### WORK TO BE COMPLETED
When the listing below reaches the line that has "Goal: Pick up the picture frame", start reproducing exactly; stop after the line that has "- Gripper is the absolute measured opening", and drop the pictures.

--------------------------------------------------

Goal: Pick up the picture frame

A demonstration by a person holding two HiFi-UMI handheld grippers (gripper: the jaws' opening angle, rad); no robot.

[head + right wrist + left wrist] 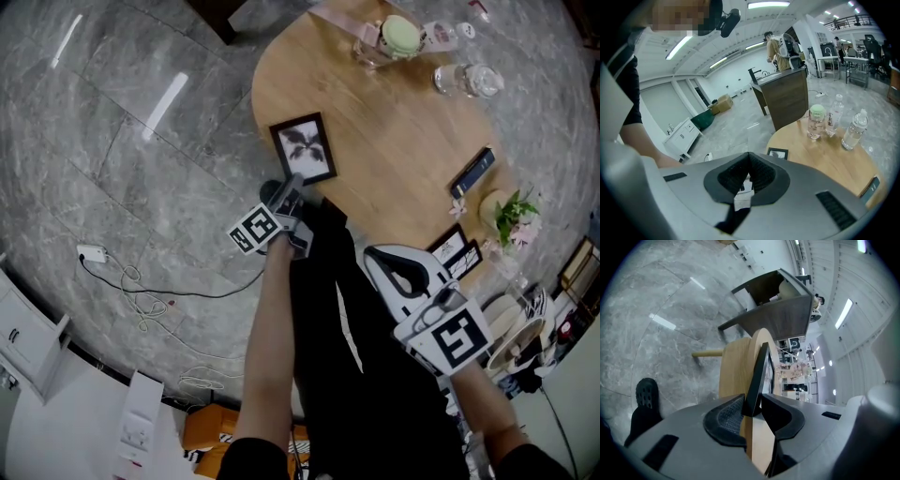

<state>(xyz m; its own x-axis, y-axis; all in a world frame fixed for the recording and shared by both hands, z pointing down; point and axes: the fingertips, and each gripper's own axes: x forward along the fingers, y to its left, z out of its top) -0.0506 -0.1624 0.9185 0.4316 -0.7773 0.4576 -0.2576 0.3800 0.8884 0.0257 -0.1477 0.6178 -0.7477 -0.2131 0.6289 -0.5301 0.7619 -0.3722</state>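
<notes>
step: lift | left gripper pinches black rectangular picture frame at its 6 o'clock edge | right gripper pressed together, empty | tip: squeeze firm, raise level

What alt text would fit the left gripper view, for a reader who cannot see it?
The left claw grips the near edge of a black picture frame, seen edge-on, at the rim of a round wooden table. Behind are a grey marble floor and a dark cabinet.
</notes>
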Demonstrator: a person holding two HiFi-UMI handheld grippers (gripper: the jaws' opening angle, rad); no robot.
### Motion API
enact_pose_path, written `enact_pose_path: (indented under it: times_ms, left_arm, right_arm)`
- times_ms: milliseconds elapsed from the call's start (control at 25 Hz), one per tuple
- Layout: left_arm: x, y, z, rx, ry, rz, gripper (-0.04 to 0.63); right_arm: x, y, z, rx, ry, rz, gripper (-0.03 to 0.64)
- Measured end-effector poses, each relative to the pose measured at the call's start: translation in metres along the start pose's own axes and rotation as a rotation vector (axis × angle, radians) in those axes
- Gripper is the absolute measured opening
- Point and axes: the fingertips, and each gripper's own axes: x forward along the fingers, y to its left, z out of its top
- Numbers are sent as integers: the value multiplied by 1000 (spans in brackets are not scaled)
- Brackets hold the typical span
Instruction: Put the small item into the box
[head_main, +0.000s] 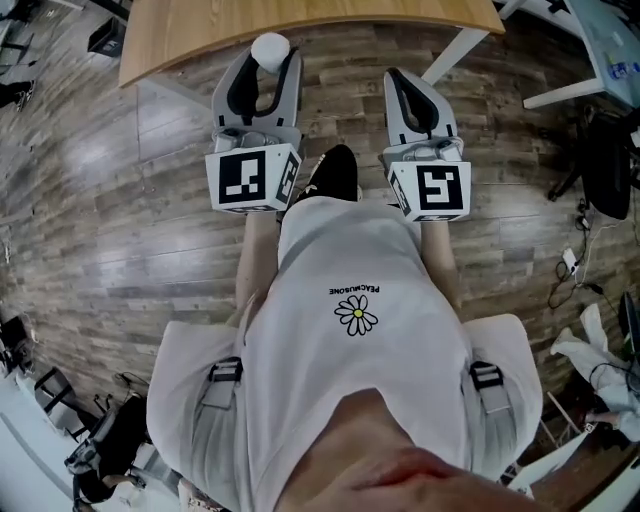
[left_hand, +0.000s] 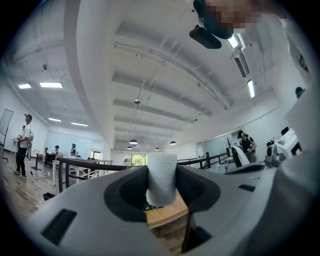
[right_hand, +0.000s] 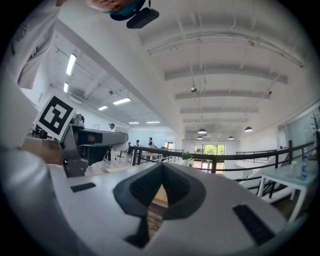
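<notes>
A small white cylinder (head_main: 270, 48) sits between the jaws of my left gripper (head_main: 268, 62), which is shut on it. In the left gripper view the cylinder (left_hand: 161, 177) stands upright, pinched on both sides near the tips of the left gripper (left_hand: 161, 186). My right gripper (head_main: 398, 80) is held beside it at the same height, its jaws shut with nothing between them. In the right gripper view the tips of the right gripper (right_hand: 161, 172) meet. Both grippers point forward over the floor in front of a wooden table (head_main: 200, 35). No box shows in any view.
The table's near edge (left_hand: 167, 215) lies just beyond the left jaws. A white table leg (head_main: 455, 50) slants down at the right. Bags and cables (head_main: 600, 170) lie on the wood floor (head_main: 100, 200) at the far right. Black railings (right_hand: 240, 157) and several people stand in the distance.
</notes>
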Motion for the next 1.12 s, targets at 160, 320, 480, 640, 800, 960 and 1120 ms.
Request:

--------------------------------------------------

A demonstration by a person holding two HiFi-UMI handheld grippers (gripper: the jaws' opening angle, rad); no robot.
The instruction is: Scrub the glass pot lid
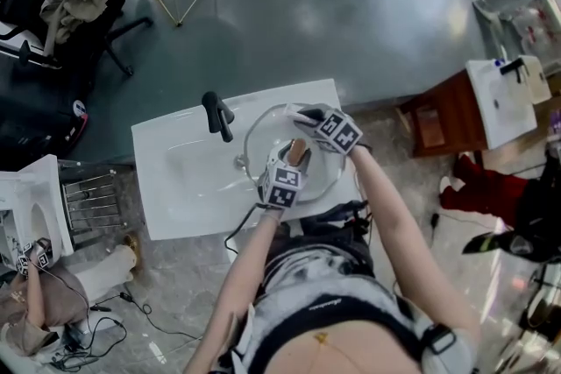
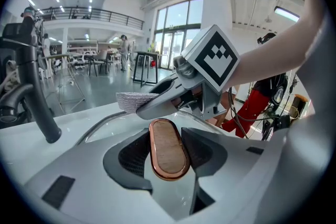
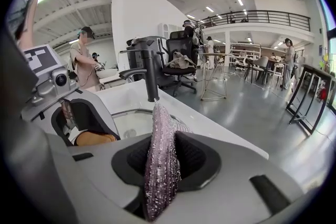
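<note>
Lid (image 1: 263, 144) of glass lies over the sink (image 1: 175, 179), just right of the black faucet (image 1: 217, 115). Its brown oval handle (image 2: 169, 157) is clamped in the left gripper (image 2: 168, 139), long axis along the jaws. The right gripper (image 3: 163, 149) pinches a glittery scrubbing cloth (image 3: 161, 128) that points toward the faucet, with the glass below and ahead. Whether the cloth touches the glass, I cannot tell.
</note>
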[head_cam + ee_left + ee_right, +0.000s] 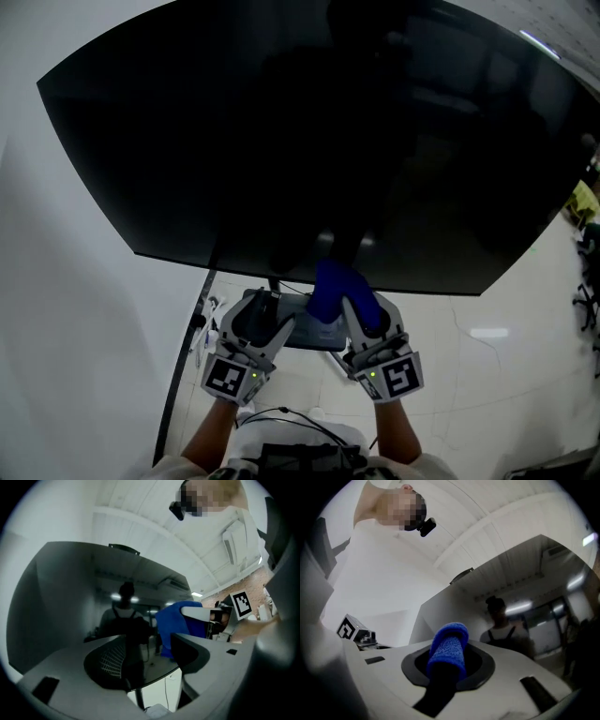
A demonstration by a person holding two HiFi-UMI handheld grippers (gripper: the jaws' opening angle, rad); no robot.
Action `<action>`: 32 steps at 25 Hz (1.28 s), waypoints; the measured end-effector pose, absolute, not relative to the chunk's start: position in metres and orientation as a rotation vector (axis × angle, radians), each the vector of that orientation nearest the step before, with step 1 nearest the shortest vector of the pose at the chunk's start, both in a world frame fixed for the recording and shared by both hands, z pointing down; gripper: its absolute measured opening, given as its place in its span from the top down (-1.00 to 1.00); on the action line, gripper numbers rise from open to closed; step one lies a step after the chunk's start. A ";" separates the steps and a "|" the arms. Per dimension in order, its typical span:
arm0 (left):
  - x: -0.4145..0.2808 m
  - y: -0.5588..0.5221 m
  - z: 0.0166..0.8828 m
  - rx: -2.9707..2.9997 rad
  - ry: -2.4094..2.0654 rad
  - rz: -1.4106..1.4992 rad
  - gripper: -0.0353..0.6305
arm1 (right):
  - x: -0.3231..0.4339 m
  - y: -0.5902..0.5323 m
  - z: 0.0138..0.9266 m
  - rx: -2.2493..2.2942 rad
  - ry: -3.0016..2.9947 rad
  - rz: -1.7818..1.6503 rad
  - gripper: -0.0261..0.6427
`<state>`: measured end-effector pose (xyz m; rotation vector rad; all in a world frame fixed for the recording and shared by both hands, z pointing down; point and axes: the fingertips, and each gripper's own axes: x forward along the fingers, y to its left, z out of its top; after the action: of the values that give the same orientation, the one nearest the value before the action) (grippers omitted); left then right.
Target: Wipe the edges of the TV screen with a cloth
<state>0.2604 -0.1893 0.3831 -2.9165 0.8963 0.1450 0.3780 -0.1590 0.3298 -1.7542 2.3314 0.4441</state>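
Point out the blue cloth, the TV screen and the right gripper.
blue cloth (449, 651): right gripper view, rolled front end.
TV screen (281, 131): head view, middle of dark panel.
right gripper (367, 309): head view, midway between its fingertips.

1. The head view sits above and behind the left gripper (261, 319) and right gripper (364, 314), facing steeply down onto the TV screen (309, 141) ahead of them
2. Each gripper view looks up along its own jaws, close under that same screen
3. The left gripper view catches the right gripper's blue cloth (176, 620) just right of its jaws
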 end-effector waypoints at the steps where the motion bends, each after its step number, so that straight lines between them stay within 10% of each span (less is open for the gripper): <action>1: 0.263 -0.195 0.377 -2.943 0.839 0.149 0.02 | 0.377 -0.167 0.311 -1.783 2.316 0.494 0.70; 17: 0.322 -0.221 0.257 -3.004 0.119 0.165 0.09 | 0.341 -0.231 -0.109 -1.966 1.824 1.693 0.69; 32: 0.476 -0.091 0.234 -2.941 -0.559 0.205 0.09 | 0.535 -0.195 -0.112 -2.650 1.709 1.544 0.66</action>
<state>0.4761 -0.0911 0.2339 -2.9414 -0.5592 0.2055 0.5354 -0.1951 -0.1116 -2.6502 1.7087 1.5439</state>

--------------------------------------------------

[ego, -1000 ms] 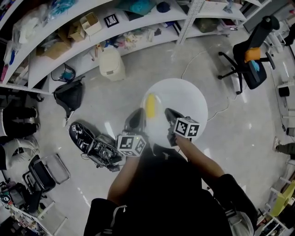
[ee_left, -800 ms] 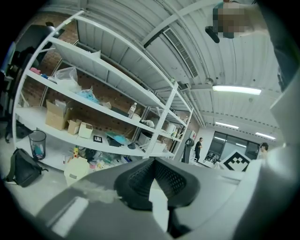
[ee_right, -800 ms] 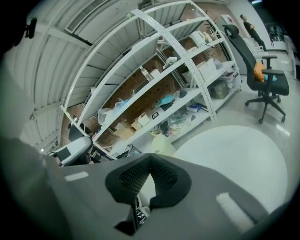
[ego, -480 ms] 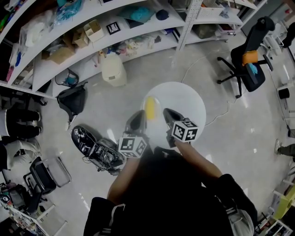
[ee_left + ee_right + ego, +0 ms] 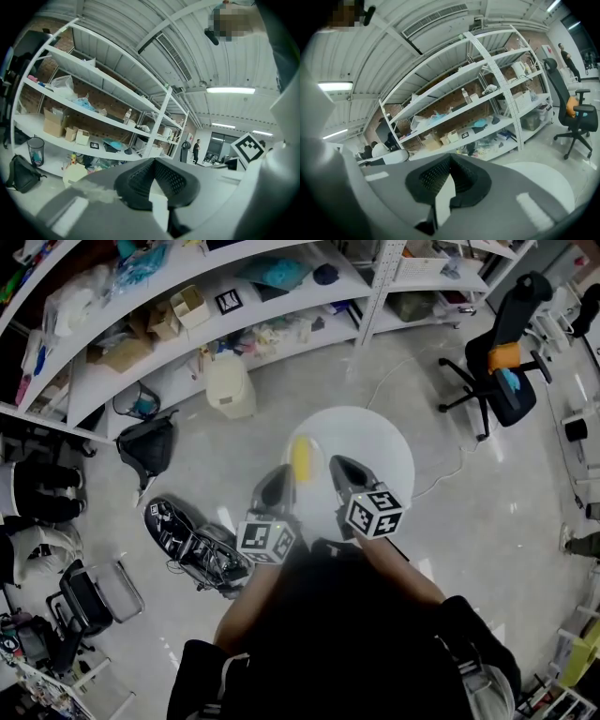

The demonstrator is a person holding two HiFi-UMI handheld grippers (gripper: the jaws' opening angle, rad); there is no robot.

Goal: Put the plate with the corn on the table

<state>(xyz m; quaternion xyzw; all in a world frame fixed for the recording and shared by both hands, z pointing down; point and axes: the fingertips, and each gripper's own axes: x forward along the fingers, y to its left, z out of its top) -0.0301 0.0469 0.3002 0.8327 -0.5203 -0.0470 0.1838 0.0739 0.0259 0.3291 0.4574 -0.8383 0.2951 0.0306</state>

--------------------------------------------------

### RESPONSE TO THE TASK
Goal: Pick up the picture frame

A demonstration by a person holding two HiFi-UMI handheld grippers (gripper: the jaws' opening angle, rad); no robot.

[head + right wrist + left wrist] 

<state>(xyz m; its own x-axis, y-axis; all in a world frame fixed for the recording and shared by both hands, z pointing down; point and axes: the fingertips, and each gripper's own axes: x forward along the fingers, y to its left, z out of its top) -0.0506 -0.1624 0.9185 0.4316 -0.7773 0.4576 -0.2576 0.3800 0.8884 0.0257 -0.1477 0.6178 -0.7477 -0.2131 0.6289 -0.5301 0.7619 -0.3722</state>
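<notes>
step: lift | left gripper pinches black rectangular picture frame at its 6 o'clock edge | right gripper pressed together, empty | tip: squeeze firm, raise level

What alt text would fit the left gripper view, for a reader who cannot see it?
The left claw grips the near edge of a black picture frame, seen edge-on, at the rim of a round wooden table. Behind are a grey marble floor and a dark cabinet.
</notes>
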Demonstrator: a person holding two HiFi-UMI handheld grippers (gripper: the jaws' opening angle, rad); no robot.
### Motion API
enact_pose_path, written `enact_pose_path: (indented under it: times_ms, left_arm, right_arm)`
- times_ms: milliseconds elapsed from the call's start (control at 25 Hz), one per tuple
- Layout: left_arm: x, y, z, rx, ry, rz, gripper (-0.04 to 0.63); right_arm: x, y, z, rx, ry, rz, gripper (-0.03 to 0.64)
- Measured end-effector poses, each relative to the pose measured at the call's start: translation in metres along the start pose's own axes and rotation as a rotation vector (axis × angle, radians) in those axes
- Gripper is the absolute measured opening

Nothing more remains to be added to the answer.